# <span style='color:#ff5f27'> Initialization </span>

### Hopsworks Settings

In [None]:
import sys
from pathlib import Path
import os

def is_google_colab() -> bool:
    if "google.colab" in str(get_ipython()):
        return True
    return False

def clone_repository() -> None:
    !git clone https://github.com/featurestorebook/mlfs-book.git
    %cd mlfs-book

def install_dependencies() -> None:
    !pip install --upgrade uv
    !uv pip install --all-extras --system --requirement pyproject.toml


if is_google_colab():
    clone_repository()
    install_dependencies()
    root_dir = str(Path().absolute())
    print("Google Colab environment")
else:
    root_dir = Path().absolute()
    # Strip ~/notebooks/ccfraud from PYTHON_PATH if notebook started in one of these subdirectories
    if root_dir.parts[-1:] == ('airquality',):
        root_dir = Path(*root_dir.parts[:-1])
    if root_dir.parts[-1:] == ('notebooks',):
        root_dir = Path(*root_dir.parts[:-1])
    root_dir = str(root_dir) 
    print("Local environment")

# Add the root directory to the `PYTHONPATH` to use the `recsys` Python module from the notebook.
if root_dir not in sys.path:
    sys.path.append(root_dir)
print(f"Added the following directory to the PYTHONPATH: {root_dir}")
    
# Read the API keys and configuration variables from the file <root_dir>/.env
from mlfs import config
if os.path.exists(f"{root_dir}/.env"):
    settings = config.HopsworksSettings(_env_file=f"{root_dir}/.env")

### Imports

In [None]:
import datetime
import pandas as pd
from xgboost import XGBRegressor
import hopsworks
import json
from mlfs import util

# <span style='color:#ff5f27'> Retrieve Data </span>

### Retrieve Metadata

In [None]:
today = datetime.datetime.now() - datetime.timedelta(0)
tomorrow = today + datetime.timedelta(days = 1)
today

In [None]:
# Check if HOPSWORKS_API_KEY env variable is set or if it is set in ~/.env
if settings.HOPSWORKS_API_KEY is not None:
    api_key = settings.HOPSWORKS_API_KEY.get_secret_value()
    os.environ['HOPSWORKS_API_KEY'] = api_key
project = hopsworks.login()
fs = project.get_feature_store() 

secrets = hopsworks.get_secrets_api()
location_str = secrets.get_secret("BIKES_LOCATION_JSON").value
location = json.loads(location_str)

country=location['country']
city=location['city']
latitude=location['latitude']
longitude=location['longitude']
today = datetime.date.today()
yesterday = today - datetime.timedelta(days=1)

print(f"City: {city}")
print(f"Contry: {country}")
print(f"Latitude: {latitude}")
print(f"Longitude: {longitude}")
print(f"Day: {today}")

# <span style='color:#ff5f27'> Retrieve the Model </span>

### Download the Model From Model Registry

In [None]:
mr = project.get_model_registry()

retrieved_model = mr.get_model(
    name="trento_bikes_xgboost_model",
    version=1,
)

fv = retrieved_model.get_feature_view()

# Download the saved model artifacts to a local directory
saved_model_dir = retrieved_model.download()

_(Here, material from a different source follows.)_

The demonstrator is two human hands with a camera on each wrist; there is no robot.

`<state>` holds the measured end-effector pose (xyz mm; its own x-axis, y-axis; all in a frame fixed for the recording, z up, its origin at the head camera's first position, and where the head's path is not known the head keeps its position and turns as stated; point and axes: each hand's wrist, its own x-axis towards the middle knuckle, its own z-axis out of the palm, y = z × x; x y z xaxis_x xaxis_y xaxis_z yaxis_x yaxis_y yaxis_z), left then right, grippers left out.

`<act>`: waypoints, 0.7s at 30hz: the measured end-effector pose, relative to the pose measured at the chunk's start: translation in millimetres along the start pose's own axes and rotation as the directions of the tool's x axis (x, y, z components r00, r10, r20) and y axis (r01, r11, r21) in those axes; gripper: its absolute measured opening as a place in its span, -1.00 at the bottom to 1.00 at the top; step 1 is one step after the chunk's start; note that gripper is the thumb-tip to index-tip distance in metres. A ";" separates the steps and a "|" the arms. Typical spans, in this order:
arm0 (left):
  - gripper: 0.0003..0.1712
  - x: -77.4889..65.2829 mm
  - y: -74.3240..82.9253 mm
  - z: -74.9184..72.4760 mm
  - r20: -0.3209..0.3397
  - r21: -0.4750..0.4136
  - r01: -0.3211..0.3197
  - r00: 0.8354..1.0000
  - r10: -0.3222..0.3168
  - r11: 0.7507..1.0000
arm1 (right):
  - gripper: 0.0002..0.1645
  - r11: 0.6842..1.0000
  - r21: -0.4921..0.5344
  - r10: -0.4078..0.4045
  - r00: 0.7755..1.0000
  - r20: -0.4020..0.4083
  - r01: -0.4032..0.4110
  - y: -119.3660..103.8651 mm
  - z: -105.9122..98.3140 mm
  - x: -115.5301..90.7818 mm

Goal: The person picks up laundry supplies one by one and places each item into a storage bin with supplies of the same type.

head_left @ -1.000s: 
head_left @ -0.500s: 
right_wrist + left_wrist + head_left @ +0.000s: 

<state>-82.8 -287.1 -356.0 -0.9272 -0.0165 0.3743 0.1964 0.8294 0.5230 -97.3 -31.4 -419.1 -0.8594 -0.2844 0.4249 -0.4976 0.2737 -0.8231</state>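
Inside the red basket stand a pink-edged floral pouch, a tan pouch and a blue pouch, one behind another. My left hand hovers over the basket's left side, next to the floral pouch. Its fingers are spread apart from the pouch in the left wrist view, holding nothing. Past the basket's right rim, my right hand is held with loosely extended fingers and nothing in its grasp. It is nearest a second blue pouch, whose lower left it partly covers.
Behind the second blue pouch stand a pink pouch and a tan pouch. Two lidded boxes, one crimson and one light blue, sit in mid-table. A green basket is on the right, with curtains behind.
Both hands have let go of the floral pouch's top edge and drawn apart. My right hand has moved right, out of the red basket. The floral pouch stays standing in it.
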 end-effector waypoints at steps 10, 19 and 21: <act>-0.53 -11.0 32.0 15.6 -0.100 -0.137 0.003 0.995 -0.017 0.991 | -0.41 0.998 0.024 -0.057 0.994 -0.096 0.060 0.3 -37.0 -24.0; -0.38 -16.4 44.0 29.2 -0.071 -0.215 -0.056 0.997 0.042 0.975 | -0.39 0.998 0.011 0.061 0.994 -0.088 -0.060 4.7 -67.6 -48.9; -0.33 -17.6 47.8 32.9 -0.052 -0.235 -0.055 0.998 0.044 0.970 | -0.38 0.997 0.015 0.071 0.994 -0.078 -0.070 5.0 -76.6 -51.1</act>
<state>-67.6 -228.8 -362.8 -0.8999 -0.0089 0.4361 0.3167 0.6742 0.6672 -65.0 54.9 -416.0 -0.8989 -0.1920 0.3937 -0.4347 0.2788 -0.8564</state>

### Loading the XGBoost Regressor Model

In [None]:
retrieved_xgboost_model = XGBRegressor(enable_categorical=True)
retrieved_xgboost_model.load_model(saved_model_dir + "/trento_bikes_xgboost_model.json")

# Displaying the retrieved XGBoost regressor model
retrieved_xgboost_model

# <span style='color:#ff5f27'> Retrieve Data </span>

### Get Weather Forecast

In [None]:
weather_fg = fs.get_feature_group(
    name='weather_trento',
    version=1,
)

# To avoid hourly discrepancies, we filter dates > than yesterday (rather than >= today)
weather_data = weather_fg.filter(weather_fg.date > today-datetime.timedelta(days=1)).read()

weather_data = weather_data.sort_values(by=['date'], ignore_index=True)
weather_data['days_before_forecast'] = range(1, len(weather_data)+1)
weather_data.head(10)

### Get Today's Bikes

In [None]:
bikes_fg = fs.get_feature_group(
    name='bikes_trento',
    version=1,
)

bikes_today = bikes_fg.filter(bikes_fg.date > (today-datetime.timedelta(days=1))).read()
bikes_today.head()

In [None]:
bikes_today.info()

# <span style='color:#ff5f27'> Making the Predictions </span>

### Prepare the Data to Fed to the Model

In [None]:
# Just in case there are more rows retrieved
bikes_today = bikes_today.sort_values(by=['date'], ascending=False)

joint_df = pd.merge(
    bikes_today[['id', 'city']],
    weather_data[['date', 'weather_code', 'apparent_temperature_mean', 'daylight_duration', 'precipitation_sum', 'wind_speed_10m_max', 'city', 'days_before_forecast']],
    on='city', how='left'
)
joint_df = joint_df.drop(columns=['city'])
joint_df['id'] = joint_df['id'].astype("category")
joint_df['weather_code'] = joint_df['weather_code'].astype("category")

joint_df.head(10)


In [None]:
joint_df.info()

### Make the Predictions

In [None]:
joint_df['predicted_bikes'] = retrieved_xgboost_model.predict(
    joint_df[['id', 'weather_code', 'apparent_temperature_mean', 'daylight_duration', 'precipitation_sum', 'wind_speed_10m_max']])
joint_df.head(10)

In [None]:
joint_df.info()